> **What to do**: From the entries below, copy exactly the lines from the one that contains "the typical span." through the one that contains "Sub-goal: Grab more", both included, and only those.

--- Supplied material Enclosed Below ---

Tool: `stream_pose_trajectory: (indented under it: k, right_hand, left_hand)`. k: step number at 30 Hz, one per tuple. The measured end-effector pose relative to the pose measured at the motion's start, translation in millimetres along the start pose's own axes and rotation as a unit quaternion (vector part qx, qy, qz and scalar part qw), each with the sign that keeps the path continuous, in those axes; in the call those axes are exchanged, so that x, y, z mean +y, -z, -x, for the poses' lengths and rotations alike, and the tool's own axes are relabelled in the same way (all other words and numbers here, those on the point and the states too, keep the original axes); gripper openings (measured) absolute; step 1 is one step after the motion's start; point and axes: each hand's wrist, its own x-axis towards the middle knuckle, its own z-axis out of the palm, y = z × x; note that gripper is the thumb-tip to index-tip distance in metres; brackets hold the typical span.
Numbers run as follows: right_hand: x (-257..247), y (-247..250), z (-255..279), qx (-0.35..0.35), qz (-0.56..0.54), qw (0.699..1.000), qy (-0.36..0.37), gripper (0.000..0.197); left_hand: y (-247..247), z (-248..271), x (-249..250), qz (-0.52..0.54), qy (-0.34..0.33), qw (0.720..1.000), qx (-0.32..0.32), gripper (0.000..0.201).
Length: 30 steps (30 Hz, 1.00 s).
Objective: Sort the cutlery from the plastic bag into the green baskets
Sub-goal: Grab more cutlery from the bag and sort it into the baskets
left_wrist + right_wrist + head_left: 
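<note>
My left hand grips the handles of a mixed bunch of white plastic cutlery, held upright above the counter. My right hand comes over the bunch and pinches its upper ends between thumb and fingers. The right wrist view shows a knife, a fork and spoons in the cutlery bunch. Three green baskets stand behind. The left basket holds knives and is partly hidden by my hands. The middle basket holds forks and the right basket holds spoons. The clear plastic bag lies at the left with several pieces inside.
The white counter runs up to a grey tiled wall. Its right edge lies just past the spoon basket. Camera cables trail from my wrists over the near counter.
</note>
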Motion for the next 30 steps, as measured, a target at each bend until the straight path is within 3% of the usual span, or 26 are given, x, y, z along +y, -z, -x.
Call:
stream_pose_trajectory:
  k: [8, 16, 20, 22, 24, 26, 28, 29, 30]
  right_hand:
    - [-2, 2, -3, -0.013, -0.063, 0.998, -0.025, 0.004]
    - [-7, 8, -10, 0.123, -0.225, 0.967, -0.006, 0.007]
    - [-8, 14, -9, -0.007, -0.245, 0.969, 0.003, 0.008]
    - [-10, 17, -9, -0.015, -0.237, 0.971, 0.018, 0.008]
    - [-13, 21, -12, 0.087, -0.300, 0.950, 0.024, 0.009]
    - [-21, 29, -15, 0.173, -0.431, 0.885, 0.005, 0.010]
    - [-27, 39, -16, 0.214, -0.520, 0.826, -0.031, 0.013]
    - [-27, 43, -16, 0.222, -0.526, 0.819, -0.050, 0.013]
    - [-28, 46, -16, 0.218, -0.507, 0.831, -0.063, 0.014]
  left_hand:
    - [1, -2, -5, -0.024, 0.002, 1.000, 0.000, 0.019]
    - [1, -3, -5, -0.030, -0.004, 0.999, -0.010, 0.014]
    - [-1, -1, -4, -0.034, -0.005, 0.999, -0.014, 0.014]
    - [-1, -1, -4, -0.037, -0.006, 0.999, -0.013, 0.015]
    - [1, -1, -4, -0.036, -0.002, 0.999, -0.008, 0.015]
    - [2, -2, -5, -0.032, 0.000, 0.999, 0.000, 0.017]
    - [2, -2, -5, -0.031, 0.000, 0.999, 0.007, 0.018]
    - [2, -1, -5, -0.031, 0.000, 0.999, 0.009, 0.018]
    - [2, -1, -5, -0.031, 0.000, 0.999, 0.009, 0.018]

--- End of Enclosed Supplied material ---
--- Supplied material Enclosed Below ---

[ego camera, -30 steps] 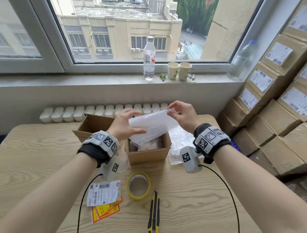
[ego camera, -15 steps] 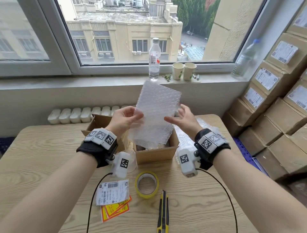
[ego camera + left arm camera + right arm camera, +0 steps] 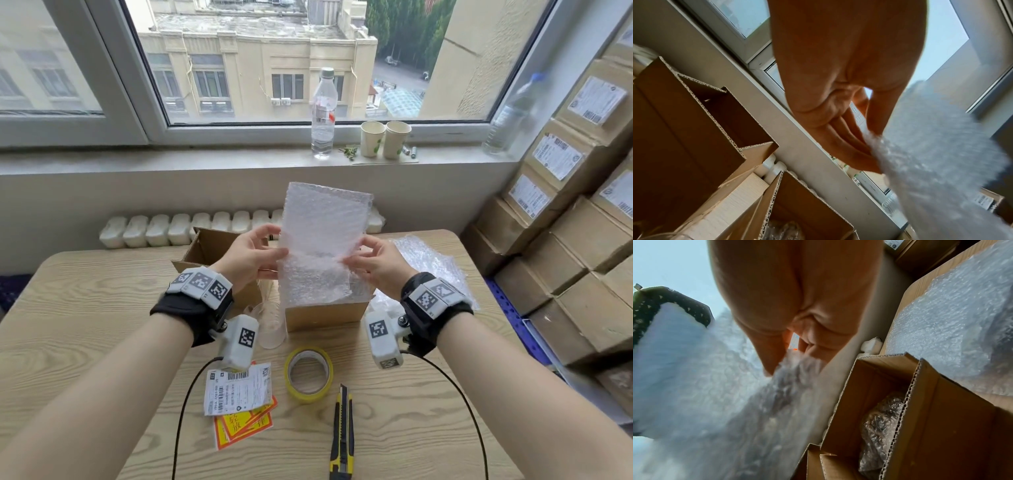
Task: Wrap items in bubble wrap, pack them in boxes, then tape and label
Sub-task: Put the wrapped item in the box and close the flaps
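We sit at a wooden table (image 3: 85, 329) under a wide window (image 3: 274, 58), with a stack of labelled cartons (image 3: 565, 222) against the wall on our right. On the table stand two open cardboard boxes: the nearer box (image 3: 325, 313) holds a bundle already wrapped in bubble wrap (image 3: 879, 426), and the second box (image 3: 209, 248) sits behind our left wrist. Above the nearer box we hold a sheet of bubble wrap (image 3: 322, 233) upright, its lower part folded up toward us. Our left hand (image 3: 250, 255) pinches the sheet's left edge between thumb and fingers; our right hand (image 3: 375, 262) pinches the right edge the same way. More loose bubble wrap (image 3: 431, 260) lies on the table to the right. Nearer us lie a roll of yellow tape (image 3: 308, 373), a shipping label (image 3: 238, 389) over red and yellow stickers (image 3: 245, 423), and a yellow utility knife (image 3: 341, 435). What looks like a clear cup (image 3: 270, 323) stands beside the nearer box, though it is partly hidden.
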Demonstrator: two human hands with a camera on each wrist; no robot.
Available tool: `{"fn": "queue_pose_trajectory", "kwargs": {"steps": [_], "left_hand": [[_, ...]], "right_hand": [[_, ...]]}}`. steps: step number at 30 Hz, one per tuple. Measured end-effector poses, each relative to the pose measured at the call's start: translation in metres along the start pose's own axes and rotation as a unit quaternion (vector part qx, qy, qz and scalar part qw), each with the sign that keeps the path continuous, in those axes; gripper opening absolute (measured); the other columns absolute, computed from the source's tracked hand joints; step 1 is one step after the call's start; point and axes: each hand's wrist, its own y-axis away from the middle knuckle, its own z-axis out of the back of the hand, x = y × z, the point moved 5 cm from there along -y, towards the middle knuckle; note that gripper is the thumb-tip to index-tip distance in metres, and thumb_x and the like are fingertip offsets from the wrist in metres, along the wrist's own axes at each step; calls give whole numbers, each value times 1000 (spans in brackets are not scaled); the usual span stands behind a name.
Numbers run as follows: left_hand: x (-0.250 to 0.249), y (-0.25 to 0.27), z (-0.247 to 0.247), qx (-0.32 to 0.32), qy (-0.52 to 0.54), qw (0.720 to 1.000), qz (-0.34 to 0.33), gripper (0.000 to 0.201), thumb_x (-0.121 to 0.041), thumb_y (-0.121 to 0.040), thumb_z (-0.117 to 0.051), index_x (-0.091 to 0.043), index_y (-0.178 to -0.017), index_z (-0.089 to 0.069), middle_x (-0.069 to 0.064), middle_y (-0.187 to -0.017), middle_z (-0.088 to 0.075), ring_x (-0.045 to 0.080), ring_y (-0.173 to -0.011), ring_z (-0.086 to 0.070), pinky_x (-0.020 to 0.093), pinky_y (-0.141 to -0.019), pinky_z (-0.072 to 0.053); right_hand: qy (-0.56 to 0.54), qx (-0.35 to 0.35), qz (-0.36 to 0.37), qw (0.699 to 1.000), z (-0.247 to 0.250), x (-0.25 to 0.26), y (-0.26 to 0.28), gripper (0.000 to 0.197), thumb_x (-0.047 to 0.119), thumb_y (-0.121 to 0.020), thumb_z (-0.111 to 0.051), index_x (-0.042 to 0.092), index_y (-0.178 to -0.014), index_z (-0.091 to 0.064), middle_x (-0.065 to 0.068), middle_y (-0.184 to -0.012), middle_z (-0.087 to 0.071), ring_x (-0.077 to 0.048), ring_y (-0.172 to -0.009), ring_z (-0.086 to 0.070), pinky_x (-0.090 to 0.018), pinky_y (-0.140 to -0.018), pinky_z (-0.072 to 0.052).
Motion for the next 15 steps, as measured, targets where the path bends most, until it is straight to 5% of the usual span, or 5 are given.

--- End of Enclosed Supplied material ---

> **Exercise output**:
Tool: `stream_pose_trajectory: (indented under it: k, right_hand, left_hand)`. k: step number at 30 Hz, one per tuple. The measured end-effector pose relative to the pose measured at the motion's start, translation in millimetres along the start pose's own axes and rotation as a unit quaternion (vector part qx, qy, qz and scalar part qw), each with the sign that keeps the path continuous, in those axes; in the call those axes are exchanged, so that x, y, z mean +y, -z, -x, for the poses' lengths and rotations alike, and the tool's own axes are relabelled in the same way (all other words and numbers here, those on the point and the states too, keep the original axes); gripper openings (measured) absolute; step 1 is one step after the motion's start; point and axes: each hand's wrist, its own x-axis towards the middle knuckle, its own z-axis out of the palm, y = z × x; note that gripper is the thumb-tip to index-tip distance in metres; brackets hold the typical span.
Numbers run as follows: right_hand: x (-257..247), y (-247..250), z (-255..279), qx (-0.35..0.35), qz (-0.56..0.54), qw (0.699..1.000), qy (-0.36..0.37), gripper (0.000..0.197); left_hand: y (-247..247), z (-248..271), x (-249..250), qz (-0.52..0.54), qy (-0.34..0.33), qw (0.720..1.000), qx (-0.32..0.32), gripper (0.000..0.201).
Length: 30 steps (30 Hz, 1.00 s).
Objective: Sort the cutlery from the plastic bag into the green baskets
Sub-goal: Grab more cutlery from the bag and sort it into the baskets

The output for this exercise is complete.